The first principle of my blog is Creating Ecosystems of Success and a key focus is Career Discussions. In some instances losing our jobs is in our control and in other instances, it is beyond our control. In either case, it’s important to think about what you would do should such a circumstance arise. The following contributed post discusses this and is entitled, How Would You Cope With Losing Your Job?
* * *
The world of work has changed dramatically. In our grandparents and parents eras, you’d often get a job after leaving school or university and work that job until you retired. Industry and businesses tended to be long lasting, and job roles in general were much more secure. These days, things change quickly. The speed that technology advances means that companies have to adapt, and the roles that exist within them change to match. Companies have higher rates of failure for this reason, and so none of our jobs are quite as safe as we’d like to think. No one likes to think about being made unemployed, but if your company goes under, you get made redundant or you get sick or injured then it’s something you’ll have to face. ‘Hope for the best but plan for the worst’ is a good mindset to have here, here’s what you can do to get yourself in the best position if this were to happen.
Save and stockpile
Having money saved in general is no bad thing. Often in life, big expenses will crop up from time to time, and if you have a ‘buffer’ it can prevent a situation from becoming a lot more stressful. Aim to have at least three months of rent/ mortgage, bills and other costs set aside in the bank. That way, if you do lose your job you have everything covered for a few months while you find something else. A new job won’t always come right away, so by having this money set aside you don’t risk falling into debt or arrears or even losing your home. Another thing you could do is stockpile long lasting food items, toiletries, cleaning products and other home essentials. Fill up your pantry with staple items- tins, jars, dried grains, herbs and spices and you have a number of meals you can make if you’re short on cash for a while. Fill a cupboard upstairs with kitchen and toilet paper, toothpaste, shampoo, soap and cleaning essentials for the home. At least that way you don’t have to struggle during leaner times, particularly if you end up losing your job. You don’t need to go mad and stock up as if the zombie apocalypse is imminent. But grab a few essentials when they’re on sale and store them away, you might be glad of it one day.

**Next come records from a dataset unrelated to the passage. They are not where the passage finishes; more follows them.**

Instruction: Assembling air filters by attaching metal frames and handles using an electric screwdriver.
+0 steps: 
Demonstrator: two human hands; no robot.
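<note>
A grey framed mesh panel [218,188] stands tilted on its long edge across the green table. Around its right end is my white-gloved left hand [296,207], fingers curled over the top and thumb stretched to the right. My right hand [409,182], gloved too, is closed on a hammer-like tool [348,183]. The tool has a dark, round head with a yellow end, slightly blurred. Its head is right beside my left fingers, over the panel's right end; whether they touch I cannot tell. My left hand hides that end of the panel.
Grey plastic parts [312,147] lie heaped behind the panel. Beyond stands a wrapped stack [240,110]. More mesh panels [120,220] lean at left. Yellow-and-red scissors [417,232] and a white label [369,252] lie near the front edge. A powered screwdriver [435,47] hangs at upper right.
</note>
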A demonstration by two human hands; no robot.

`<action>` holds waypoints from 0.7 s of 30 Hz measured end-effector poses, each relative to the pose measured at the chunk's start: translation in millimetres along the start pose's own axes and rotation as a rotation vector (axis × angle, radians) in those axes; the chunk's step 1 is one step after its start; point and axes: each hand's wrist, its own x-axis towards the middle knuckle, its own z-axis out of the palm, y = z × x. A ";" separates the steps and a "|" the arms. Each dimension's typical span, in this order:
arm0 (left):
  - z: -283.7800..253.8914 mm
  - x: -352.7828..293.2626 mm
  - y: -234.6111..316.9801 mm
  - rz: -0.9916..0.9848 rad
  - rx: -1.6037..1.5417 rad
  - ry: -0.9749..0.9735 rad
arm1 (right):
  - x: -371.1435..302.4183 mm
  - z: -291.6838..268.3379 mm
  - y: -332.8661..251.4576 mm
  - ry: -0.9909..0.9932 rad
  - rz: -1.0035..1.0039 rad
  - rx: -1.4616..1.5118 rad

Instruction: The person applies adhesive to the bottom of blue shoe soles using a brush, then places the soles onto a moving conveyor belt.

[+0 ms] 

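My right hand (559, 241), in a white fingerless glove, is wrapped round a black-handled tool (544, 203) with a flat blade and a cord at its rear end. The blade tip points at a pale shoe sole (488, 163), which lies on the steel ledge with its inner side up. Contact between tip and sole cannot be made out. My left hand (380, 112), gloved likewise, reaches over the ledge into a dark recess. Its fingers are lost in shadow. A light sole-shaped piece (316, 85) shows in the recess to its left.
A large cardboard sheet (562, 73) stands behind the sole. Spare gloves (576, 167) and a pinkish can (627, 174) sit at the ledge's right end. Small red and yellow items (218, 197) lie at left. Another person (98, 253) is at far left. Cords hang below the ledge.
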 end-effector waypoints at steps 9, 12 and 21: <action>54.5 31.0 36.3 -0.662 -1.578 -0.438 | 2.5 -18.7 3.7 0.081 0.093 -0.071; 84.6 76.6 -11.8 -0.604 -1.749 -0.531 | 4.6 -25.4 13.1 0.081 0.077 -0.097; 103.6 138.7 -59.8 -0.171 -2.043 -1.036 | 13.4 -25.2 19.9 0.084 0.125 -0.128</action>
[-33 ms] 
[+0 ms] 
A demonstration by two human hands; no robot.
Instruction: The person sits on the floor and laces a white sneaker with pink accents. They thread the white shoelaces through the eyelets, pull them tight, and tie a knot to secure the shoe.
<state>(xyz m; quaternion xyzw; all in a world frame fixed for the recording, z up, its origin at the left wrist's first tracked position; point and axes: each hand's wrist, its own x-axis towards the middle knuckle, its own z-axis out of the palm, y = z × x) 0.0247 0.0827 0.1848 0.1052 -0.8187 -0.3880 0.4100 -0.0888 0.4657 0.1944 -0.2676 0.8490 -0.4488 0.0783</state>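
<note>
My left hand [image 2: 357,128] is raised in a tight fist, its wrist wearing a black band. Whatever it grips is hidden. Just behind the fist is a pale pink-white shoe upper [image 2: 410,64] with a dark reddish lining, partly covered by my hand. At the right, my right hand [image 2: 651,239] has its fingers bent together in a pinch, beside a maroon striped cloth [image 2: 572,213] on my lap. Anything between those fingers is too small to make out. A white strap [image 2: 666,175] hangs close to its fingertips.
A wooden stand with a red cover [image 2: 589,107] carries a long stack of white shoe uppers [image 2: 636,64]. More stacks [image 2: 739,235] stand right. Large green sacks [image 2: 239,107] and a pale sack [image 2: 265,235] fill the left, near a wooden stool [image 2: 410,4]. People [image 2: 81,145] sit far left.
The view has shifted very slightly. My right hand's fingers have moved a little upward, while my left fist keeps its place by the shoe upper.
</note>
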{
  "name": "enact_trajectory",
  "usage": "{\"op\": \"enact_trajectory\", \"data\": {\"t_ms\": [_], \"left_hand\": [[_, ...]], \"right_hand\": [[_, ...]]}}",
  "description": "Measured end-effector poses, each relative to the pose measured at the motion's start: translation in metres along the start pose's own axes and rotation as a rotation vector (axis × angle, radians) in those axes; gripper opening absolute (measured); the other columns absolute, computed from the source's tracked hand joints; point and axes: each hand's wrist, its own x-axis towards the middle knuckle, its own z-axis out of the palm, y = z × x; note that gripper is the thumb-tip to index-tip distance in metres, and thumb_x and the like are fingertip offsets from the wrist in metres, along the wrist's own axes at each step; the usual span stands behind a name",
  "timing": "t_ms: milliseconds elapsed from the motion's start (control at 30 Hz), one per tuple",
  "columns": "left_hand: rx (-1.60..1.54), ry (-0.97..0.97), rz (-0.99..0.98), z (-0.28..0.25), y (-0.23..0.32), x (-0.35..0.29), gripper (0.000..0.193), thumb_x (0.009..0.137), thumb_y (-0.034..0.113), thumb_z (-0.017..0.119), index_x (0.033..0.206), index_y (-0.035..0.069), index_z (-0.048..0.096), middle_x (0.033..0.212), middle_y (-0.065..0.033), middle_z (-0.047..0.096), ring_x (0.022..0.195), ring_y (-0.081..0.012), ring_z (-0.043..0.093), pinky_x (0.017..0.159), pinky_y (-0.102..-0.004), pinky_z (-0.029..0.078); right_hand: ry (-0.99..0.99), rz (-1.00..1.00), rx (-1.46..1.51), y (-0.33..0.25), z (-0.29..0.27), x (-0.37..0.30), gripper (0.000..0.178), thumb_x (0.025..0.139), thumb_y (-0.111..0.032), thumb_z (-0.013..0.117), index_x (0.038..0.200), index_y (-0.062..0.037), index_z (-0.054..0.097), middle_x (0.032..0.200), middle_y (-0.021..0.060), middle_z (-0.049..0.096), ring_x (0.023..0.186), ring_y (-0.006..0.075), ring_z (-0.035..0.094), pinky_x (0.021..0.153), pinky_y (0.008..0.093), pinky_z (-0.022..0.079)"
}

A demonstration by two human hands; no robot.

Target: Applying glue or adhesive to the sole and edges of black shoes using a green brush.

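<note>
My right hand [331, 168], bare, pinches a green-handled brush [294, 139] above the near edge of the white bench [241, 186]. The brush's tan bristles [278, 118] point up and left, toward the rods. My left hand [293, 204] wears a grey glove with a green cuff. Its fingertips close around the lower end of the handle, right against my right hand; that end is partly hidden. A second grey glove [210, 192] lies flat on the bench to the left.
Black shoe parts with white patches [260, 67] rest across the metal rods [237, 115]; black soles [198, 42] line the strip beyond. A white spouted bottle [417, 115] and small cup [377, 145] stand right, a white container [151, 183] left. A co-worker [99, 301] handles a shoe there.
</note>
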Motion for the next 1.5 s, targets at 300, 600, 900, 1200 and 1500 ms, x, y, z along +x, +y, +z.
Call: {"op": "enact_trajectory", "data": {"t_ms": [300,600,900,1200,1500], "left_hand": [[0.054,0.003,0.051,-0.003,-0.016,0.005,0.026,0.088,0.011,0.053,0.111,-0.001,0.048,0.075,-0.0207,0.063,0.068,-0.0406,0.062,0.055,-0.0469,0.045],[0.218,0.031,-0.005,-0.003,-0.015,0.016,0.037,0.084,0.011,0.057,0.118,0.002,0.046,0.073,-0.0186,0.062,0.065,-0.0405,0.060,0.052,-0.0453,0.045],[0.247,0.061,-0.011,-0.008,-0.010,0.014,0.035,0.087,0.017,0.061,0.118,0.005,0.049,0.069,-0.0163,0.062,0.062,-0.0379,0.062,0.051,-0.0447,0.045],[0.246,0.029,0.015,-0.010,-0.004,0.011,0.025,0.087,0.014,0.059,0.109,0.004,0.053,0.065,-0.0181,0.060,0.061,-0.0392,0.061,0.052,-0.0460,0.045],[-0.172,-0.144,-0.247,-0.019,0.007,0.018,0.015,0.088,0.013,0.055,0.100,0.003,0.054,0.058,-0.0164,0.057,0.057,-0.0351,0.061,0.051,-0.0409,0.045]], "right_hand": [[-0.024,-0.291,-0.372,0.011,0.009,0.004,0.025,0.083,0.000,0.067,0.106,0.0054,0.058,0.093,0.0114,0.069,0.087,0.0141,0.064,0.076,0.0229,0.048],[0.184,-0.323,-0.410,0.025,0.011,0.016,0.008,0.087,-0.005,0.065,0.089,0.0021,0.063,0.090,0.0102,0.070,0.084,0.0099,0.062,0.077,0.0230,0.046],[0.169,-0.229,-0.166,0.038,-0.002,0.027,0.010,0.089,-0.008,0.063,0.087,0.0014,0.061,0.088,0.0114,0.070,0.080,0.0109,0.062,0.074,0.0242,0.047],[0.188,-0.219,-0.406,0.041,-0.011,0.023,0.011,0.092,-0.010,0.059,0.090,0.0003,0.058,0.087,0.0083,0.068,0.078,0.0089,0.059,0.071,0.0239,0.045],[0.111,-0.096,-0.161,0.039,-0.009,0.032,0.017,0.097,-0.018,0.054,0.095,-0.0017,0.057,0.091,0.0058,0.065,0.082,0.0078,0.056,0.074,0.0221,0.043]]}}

Having health, dental, home, pet and other kinds of insurances means you’re not left out of pocket if the worst were to happen. Insurance costs might seem like something you can cut out of your budget if you’ve recently lost your job, but it’s now you need them more than ever. If you do need to make a claim you’ll be so glad you had them in place.
Have an alternate source of income
Having a side hustle, a way to earn some extra cash (even better if it’s from home!) can make your situation a little easier if you lose your main source of income. Whether it’s from freelancing, blogging, a Youtube channel or a home business, you at least have some cash flow coming in and can cover your basic costs. It can take some time to get a side hustle established to the point that it’s earning regular money, so don’t wait until you’re at the point that you really need it. Start today, work it in your spare time and use it as a way to boost your monthly income. That way, it’s there if you need to rely on it later down the line.
Improve your CV
Improving your CV means that if you do lose your job, you’ll find it easier to get something else. Don’t just rely on the experience from your current role, there’s plenty more you can do. Why not do an online course in a subject that’s linked to your career path. You can study online, from home in your spare time so it doesn’t have to be a huge commitment. You could take up some voluntary work, or even start a hobby that would look good to employers. For example, if your chosen career requires patience and logic you could start at a chess club. If if requires teamwork, a team sport would look impressive.
Ensure you’re claiming the money you’re entitled to
There are various benefit and welfare schemes out there, make sure that you’re claiming everything you’re entitled to. There are certain benefits that you don’t need to be out of work to claim, for example military spouse benefits and child benefit that you get regardless if you’re entitled. But sickness, disability and job seeking benefits could all apply to you depending on the reason you’re out of work. Be sure to check and claim the money that’s owed to you.
How would you cope if you lost your job tomorrow? Do you have any systems in place that would make the process easier?
One thought on “How Would You Cope With Losing Your Job?”
Having been unemployed several times in my career. I always made decision on my financial abilities based on my needs not my wants. For me; my health is the biggest thing to consider especially at my age of 57. Both of my parents are cancer survivors. Dad; a prostate cancer survivor at the age 85. And my mother Thyroid and glaucoma cancer survivor at 88. Both of them are still alive to this day. In our discussions, he stressed the value of taking care of our health to both my sister and I. The loss of health is the single most devastating thing that can happen to anyone. Because in that setting, one cannot work when they are in the hospital and the bills are building. When my father explained to me the cumulative costs of getting their cancers resolved I was floored. That was twenty years ago. I hope that all BM keep the quality of their health in check as they get older and make the necessary financial provisions to do so. Warren Buffet and Charlie Munger both speak on this topic at length too. BM need to pay attention and take care of their health too.